Café Society : L’élégance signée Woody Allen

Café Society : L’élégance signée Woody Allen

New York au cœur des années 30 : Bobby, un jeune homme juif, vit avec ses parents bijoutiers. Il décide de prendre sa vie en main et s’en va à Hollywood dans l’optique de travailler dans le cinéma. Pour réussir, il compte sur l’aide de son oncle Phil agent de stars déjà très reconnu dans le milieu. Ce dernier l’engage comme coursier et demande à Vonnie sa secrétaire de lui faire visiter la ville. Dès le premier regard, le jeune New Yorkais tombe éperdument amoureux de la belle. Seulement, la jeune femme n’est pas libre mais Bobby ne s’avoue pas vaincu pour autant…
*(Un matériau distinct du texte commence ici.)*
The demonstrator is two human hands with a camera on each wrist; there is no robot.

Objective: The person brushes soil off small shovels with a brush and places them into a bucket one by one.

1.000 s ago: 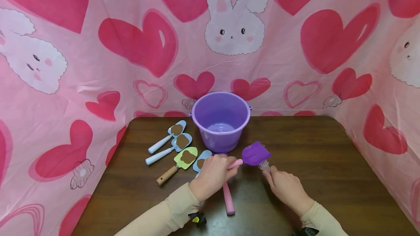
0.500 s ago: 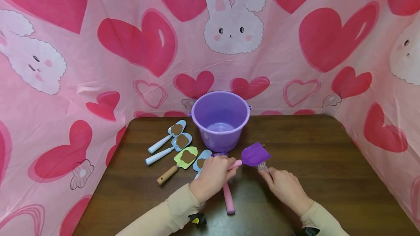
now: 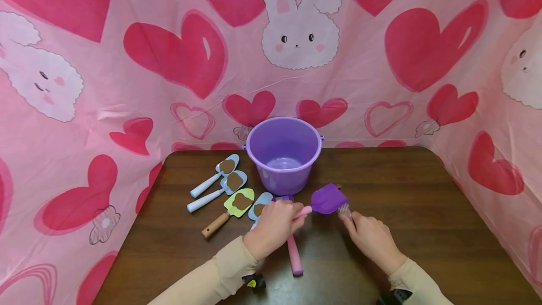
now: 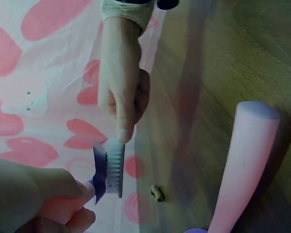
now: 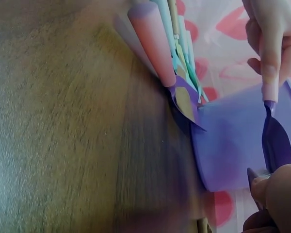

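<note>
My left hand [image 3: 273, 229] grips the pink handle of a small purple shovel [image 3: 329, 199], its blade raised over the table to the right of a purple bucket [image 3: 283, 178]. A brush [image 4: 115, 167] with pale bristles is held by my right hand [image 3: 374, 239]. In the left wrist view the bristles meet the shovel blade, or nearly so. Just beyond the blade a small brown lump [image 4: 156, 193] lies on the table. Under my left hand rests a second purple shovel with a pink handle [image 3: 295, 255], its blade partly hidden and bearing a brown patch [image 5: 185, 103].
Left of the bucket lie two blue trowels [image 3: 234, 181] and a green trowel [image 3: 239, 202] with a wooden handle, all with brown patches. Another blue trowel [image 3: 262, 201] is partly covered by my left hand. Pink cloth hangs behind the table [image 3: 402, 187].
The brush has shifted a little down and left, then back up and right along the shovel's near edge. My left hand and the shovel have stayed almost still.
</note>
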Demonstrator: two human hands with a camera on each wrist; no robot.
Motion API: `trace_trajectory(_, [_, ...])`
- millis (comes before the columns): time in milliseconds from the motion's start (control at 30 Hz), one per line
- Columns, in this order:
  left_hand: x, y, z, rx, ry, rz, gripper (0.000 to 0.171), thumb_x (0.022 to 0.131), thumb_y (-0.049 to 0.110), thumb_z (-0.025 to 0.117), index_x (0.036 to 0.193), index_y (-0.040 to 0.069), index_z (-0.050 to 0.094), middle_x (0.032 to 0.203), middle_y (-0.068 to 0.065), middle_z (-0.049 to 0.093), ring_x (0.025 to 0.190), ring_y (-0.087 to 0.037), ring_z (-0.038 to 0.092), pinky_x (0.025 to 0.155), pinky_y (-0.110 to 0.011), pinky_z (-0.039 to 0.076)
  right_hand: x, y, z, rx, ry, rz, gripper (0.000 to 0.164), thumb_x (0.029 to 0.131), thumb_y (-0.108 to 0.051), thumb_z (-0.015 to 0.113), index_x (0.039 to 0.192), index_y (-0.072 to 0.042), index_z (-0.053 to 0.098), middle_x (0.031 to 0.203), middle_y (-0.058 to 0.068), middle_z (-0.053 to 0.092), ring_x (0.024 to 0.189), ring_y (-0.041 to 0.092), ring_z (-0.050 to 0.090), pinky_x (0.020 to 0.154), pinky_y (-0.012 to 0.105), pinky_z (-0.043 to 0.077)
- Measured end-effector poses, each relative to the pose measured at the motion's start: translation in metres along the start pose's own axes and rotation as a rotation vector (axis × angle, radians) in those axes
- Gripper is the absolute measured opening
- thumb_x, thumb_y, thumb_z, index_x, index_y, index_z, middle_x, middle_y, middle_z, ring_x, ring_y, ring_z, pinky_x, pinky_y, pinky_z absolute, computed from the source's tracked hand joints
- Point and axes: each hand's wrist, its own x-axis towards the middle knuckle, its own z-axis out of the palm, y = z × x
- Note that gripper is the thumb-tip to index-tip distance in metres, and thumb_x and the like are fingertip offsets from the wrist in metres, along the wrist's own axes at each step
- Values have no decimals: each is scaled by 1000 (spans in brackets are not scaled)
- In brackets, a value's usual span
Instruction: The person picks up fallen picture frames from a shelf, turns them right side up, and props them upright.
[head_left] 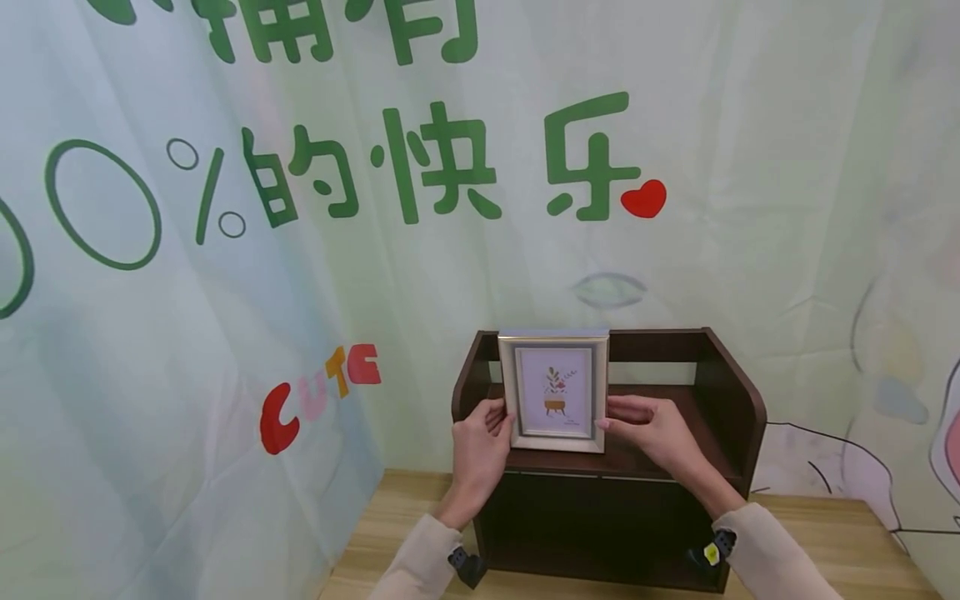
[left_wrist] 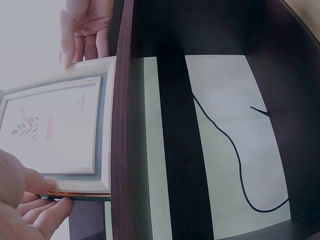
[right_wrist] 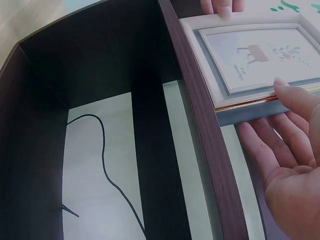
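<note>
A picture frame [head_left: 555,392] with a pale gold border stands upright on the upper shelf [head_left: 678,417] of a dark brown wooden rack. Its picture shows a plant in an orange pot on legs. My left hand [head_left: 483,442] grips the frame's left edge near the bottom, thumb in front and fingers behind. From the other side, my right hand [head_left: 654,429] pinches the right edge between thumb and fingers. In the right wrist view the frame's lower edge [right_wrist: 250,111] meets the shelf board's front edge [right_wrist: 207,115].
Below the shelf is the rack's dark lower compartment [head_left: 600,525], with an open back crossed by a bar [left_wrist: 182,150]. The rack stands on a light wood tabletop [head_left: 367,533]. A printed curtain [head_left: 420,275] hangs behind and to the left.
</note>
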Motion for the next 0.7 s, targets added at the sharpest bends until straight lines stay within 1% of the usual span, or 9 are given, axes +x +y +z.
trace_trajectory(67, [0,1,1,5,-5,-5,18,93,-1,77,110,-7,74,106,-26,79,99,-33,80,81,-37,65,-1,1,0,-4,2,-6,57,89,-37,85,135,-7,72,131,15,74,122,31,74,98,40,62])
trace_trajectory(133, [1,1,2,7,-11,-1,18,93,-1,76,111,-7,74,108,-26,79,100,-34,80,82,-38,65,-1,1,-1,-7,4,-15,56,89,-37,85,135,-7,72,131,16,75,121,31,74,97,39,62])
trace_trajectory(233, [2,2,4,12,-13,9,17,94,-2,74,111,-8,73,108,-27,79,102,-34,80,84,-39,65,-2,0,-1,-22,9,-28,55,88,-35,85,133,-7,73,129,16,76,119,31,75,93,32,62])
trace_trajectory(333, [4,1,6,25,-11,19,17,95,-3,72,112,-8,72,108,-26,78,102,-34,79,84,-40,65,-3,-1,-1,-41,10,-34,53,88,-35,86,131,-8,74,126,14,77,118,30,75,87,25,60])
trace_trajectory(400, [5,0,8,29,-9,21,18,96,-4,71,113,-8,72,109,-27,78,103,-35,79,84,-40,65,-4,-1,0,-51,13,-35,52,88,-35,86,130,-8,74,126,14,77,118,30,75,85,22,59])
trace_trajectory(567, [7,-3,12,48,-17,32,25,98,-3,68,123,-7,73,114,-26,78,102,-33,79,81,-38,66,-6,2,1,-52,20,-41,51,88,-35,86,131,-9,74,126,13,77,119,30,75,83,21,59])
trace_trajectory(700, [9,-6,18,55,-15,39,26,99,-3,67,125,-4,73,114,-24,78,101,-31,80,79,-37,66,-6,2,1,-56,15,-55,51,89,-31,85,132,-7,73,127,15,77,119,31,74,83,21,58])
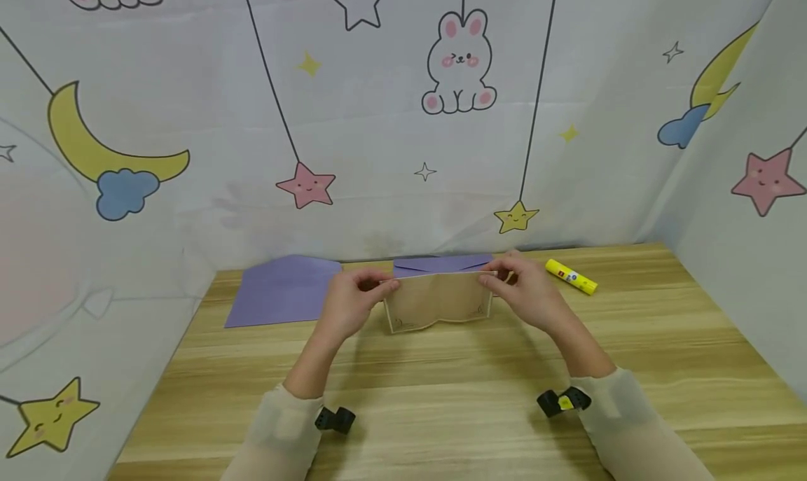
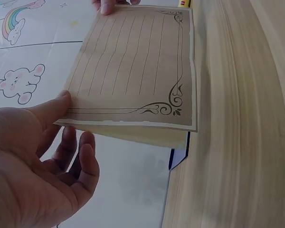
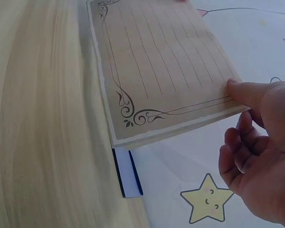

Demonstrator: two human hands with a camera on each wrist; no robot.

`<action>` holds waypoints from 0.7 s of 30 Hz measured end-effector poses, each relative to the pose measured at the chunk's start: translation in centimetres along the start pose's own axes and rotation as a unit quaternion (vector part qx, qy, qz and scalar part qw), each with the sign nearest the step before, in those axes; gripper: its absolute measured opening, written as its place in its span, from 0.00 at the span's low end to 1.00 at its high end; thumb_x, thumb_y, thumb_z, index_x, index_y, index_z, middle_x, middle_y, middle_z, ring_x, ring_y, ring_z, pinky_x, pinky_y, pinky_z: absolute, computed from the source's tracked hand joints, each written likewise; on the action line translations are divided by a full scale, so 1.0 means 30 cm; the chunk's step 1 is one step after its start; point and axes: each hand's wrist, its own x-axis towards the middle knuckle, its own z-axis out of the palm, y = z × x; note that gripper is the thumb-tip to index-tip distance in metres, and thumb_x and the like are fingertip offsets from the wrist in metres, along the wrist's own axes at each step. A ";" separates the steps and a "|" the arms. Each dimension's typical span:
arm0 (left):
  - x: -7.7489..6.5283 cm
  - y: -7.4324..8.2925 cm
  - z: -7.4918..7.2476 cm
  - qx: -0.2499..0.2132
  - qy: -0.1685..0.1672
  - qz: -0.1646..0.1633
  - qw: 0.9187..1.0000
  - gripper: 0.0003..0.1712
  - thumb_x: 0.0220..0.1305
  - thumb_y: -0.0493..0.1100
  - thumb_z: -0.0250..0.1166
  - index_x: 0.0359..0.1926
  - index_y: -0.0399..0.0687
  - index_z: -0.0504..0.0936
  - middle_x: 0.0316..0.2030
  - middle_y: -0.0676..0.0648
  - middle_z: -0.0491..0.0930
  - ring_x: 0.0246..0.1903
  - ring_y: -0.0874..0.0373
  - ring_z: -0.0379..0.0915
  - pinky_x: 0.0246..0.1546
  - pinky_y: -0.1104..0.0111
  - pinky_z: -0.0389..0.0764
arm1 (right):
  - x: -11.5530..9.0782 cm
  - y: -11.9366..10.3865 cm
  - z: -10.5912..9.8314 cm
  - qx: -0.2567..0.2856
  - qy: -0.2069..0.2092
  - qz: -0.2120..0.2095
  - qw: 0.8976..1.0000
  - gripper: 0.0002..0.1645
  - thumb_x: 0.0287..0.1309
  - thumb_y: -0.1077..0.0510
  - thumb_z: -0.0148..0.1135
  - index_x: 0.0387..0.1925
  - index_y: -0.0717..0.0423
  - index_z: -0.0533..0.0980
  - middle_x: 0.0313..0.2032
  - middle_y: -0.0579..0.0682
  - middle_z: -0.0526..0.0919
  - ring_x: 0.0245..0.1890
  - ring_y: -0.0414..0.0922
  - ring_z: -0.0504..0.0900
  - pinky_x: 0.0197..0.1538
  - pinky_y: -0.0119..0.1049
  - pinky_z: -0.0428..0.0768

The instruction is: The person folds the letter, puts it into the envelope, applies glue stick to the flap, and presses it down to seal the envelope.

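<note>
A folded sheet of tan letter paper [image 1: 438, 300], lined and with scrollwork corners, is held up by its top corners over the table. My left hand [image 1: 354, 297] pinches its left corner between thumb and fingers. The right corner is pinched by my right hand [image 1: 522, 290]. In the left wrist view the printed lines of the letter paper [image 2: 123, 61] face the camera, with a second layer showing behind. Just behind the paper lies a purple envelope [image 1: 435, 263], its lower part hidden. The right wrist view shows the right hand's thumb [image 3: 249, 92] flat on the sheet.
Another purple envelope [image 1: 284, 292] with its flap raised lies at the back left of the wooden table [image 1: 441, 411]. A yellow glue stick [image 1: 570, 276] lies at the back right. A printed cloth [image 1: 378, 131] hangs behind the table's far edge.
</note>
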 end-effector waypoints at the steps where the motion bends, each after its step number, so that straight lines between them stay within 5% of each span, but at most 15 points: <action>1: 0.000 -0.001 -0.003 0.000 -0.002 0.000 1.000 0.09 0.69 0.48 0.75 0.44 0.50 0.93 0.35 0.52 0.89 0.37 0.49 0.83 0.36 0.62 0.82 | -0.001 0.000 -0.002 0.001 0.001 0.001 1.000 0.08 0.73 0.54 0.69 0.46 0.53 0.88 0.39 0.49 0.78 0.39 0.47 0.77 0.41 0.37 0.80; 7: 0.000 -0.010 -0.008 -0.041 -0.034 -0.014 0.998 0.09 0.71 0.45 0.73 0.43 0.45 0.92 0.34 0.49 0.87 0.35 0.51 0.82 0.36 0.58 0.86 | 0.001 0.012 -0.007 0.046 -0.015 0.047 0.998 0.12 0.77 0.50 0.65 0.46 0.53 0.85 0.41 0.50 0.84 0.39 0.49 0.81 0.41 0.40 0.82; 14: 0.004 -0.033 -0.012 -0.097 -0.092 -0.073 0.988 0.09 0.73 0.41 0.71 0.42 0.37 0.88 0.29 0.45 0.87 0.26 0.55 0.81 0.30 0.65 0.86 | 0.005 0.026 0.004 0.085 -0.023 0.091 0.992 0.15 0.79 0.51 0.62 0.50 0.59 0.84 0.38 0.53 0.88 0.35 0.49 0.83 0.42 0.47 0.87; 21: -0.001 -0.033 -0.014 -0.090 -0.210 -0.087 0.970 0.15 0.72 0.39 0.71 0.56 0.37 0.85 0.39 0.43 0.90 0.33 0.52 0.85 0.36 0.55 0.89 | 0.006 0.037 0.015 0.076 -0.043 0.090 0.992 0.14 0.78 0.51 0.62 0.49 0.57 0.84 0.36 0.51 0.87 0.33 0.48 0.82 0.38 0.47 0.85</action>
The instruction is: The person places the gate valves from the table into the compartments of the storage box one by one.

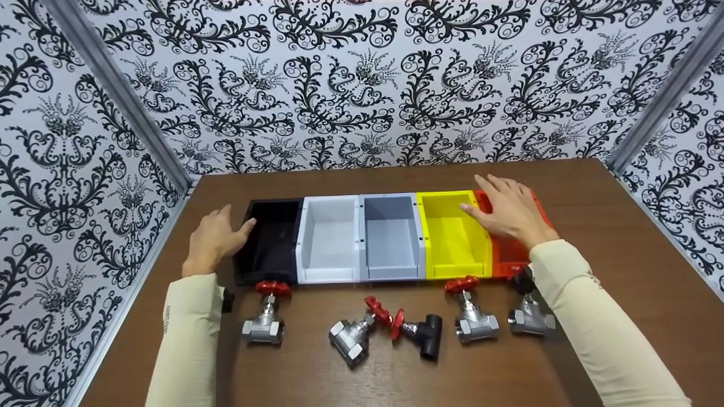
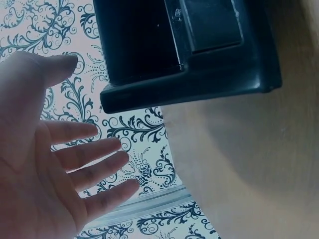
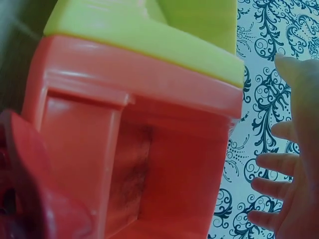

Film d’ouverture de la 69ème édition du Festival de Cannes, Woody Allen nous présente une nouvelle leçon de vie dans « Café Society ». Le réalisateur nous offre un joli plongeon au cœur des années folles et souligne la difficulté du milieu cinématographique, déjà très prisé à l’époque. La réussite sociale est une chose dans les long-métrages de Woody Allen mais les histoires d’amour en sont une autre. « Café Society » est plutôt classique sans réel rebondissement et sans grande surprise. Mais telle est là toute la complexité de Woody Allen qui nous fascine au plus haut point. Bien qu’ordinaire, le film est élégant, illuminé par un casting tout simplement parfait. Dans la peau de Bobby, on retrouve l’excellent Jesse Eisenberg. (Très) naïf et un peu paumé, son personnage propage en nous une affection sincère. L’acteur retrouve pour la troisième fois Kristen Stewart (filmée pour la première fois par Woody Allen) : déjà amoureux dans « Adventureland : un job d’été à éviter » et « American Ultra », les deux font encore des étincelles à l’écran. Les autres personnages sont tous très attachants et ont tous leurs propres problèmes à gérer. Les parents de Bobby sont tous simplement grandioses et leurs conversations sont à tomber (la pointe d’humour du film, c’est bien eux !) : « Le judaïsme aurait dû garantir la vie après la mort, ils auraient eu plus de clients ». Belle surprise de la part de Blake Lively, très radieuse et convaincante !

N’oublions pas que Woody Allen est l’expert des citations sur la vie et on en retrouve encore  beaucoup dans ce film : « Vis chaque jour comme si c’était le dernier, un jour, ça sera le cas ».

47ème films de Woody Allen, « Café Society » reflète encore une fois bien le style du réalisateur : une histoire d’amour compliquée, des dialogues soignés et une morale finale. Une histoire de vie que tout le monde peut vivre à un moment donné.